The real reason why mothers like blogging - Women's Agenda

The real reason why mothers like blogging

When my first child was 8 months old I did what many mothers before me have done: I started a blog. And, honestly, it was one of the best decisions I have ever made. My blog (which has been in retirement in recent times) hasn’t ever earned me a cent but it gave me something incredibly valuable. It infused my life with stimulation, connection and confidence, during a time when I desperately needed each of those things.

Three or four times a week I would use my daughter’s lunchtime sleep to write. I wrote about her, about our life, about things I’d read, places I’d visited and even just things I’d thought about. I realise how nauseatingly narcissistic that sounds but it really was a sanity saver. 

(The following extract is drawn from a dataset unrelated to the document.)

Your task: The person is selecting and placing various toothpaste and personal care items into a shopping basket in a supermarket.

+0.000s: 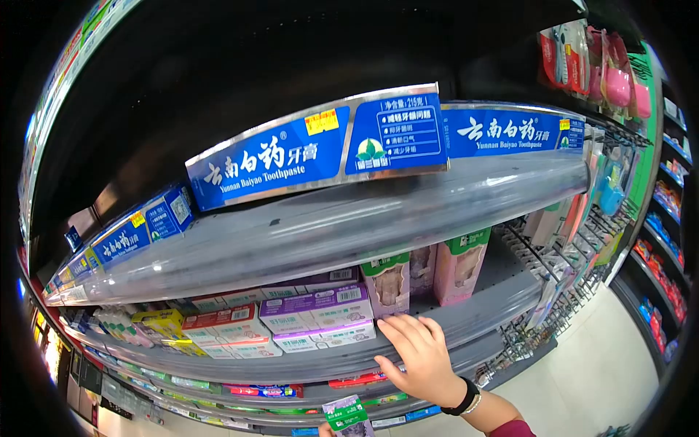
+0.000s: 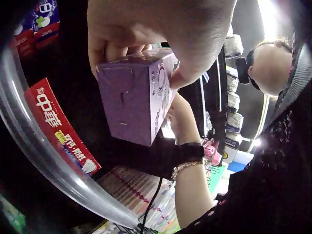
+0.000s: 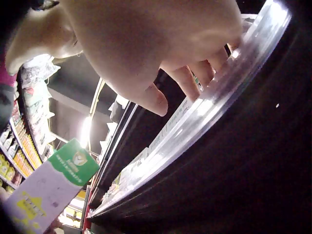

It gave structure to my largely unstructured days and it enabled me to channel some intellectual energy into something other than my daughter’s routine.  It allowed me to connect with friends and family on the other side of the world and even some strangers. It gave me something to think about and, truthfully, it helped me understand – and enjoy – my new identity.

My following was modest (though I like to think what my readers lacked in large numbers, they made up for in style, wit and wisdom) but even with a relatively small group of readers I was able to create a little corner in the world wide web that was my own. As trivial as that might sound, it was actually incredibly valuable.

I have always thought there is a sad irony in the derision of “mummy bloggers”, much of which is implicit in the label itself. There is no doubt in my mind that one of the reasons blogging is so popular among modern mothers is because it helps them to make sense of the new world they’re inhabiting. The fact a medium to facilitate that is so often dismissed as a silly and indulgent hobby just reinforces why many mothers seek out that understanding in the first place.

Having a baby has always been life-changing but that change, in a practical sense, is perhaps more profound than ever before for women. Last year maternal health advocate Dr Joan Garvan wrote that modern families face unprecedented change with very little social support and that it is felt especially keenly by new mothers. 

Leaving the world of work where you are accustomed to feeling competent at fulfilling clearly defined responsibilities into the unknown world of motherhood where the tasks are foreign, initially at least, is daunting. That some mothers feel that less doesn’t make it any more real for the women who do find it tough.

Coming to grips with this change – in both a practical and emotional sense – is why I believe blogging is prolific among mothers. And, just as the desire among mothers to write blogs is strong, so too is the appetite among parents for anything that meaningfully conveys the reality of raising children.

Of course some might argue that we are inundated with articles and opinions on the topic of what it’s really like to be a parent. In some ways that’s true; there is plenty written on the topic. But take a look at the comments on any article around parenting, or the scolding tone that is so often used by commentators when analysing parents’ choices, and you will see the volume of content hasn’t necessarily translated into understanding. 

Mothers (so rarely fathers) having the audacity to use child care when they’re not even “working”? How perfectly indulgent. Mothers taking their children to cafes? How dare they. Breastfeeding their babies in public? Could they not have the decency to make every other person in the public space feel comfortable before tending to their demanding infant? And don’t even start on paid parental leave.

I recently read a letter on The Huffington Post that I wasn’t remotely surprised to see had been shared by more than 103K people on Facebook. Rather than condemning a mother for being on her iPhone at the park the writer was understanding. In theory, looking at your iPhone while you’re at the park with your children might sound very bad. In reality, as with many things with small children, nothing is that simple.

Anyone who has looked after small children knows the myriad of reasons why that’s the case so why is a simple letter stating those reasons so wildly popular? Probably because the prevailing view is that a mother ought not to have any visible responsibilities outside tending to her children.

The maddening thing, as the writer points out, is tending to one’s children requires all manner of other tasks some of which are facilitated by their iPhone. Quite apart from that though mothers also quite legitimately have needs and demands outside their children – they have jobs, friends, families, their health, their wellbeing that they are perfectly entitled to tend to. That that needs to be spelled out and justified is telling.

In my view the combination of these unrealistic expectations on mothers and a lack of societal understanding, is what fuels the so-called mummy wars which are synonymous with mummy blogs.  Modern mothers live in a world where they cannot win. For every person who is critical of a mum working or having their children in daycare, there will be another person who is critical of them not working or not working enough.

Mothers encounter misunderstanding in big and small ways on a daily basis. If you don’t believe me you’re probably contributing to the reason why so many women turn to blogging. They want an outlet to be heard, or even better, be understood.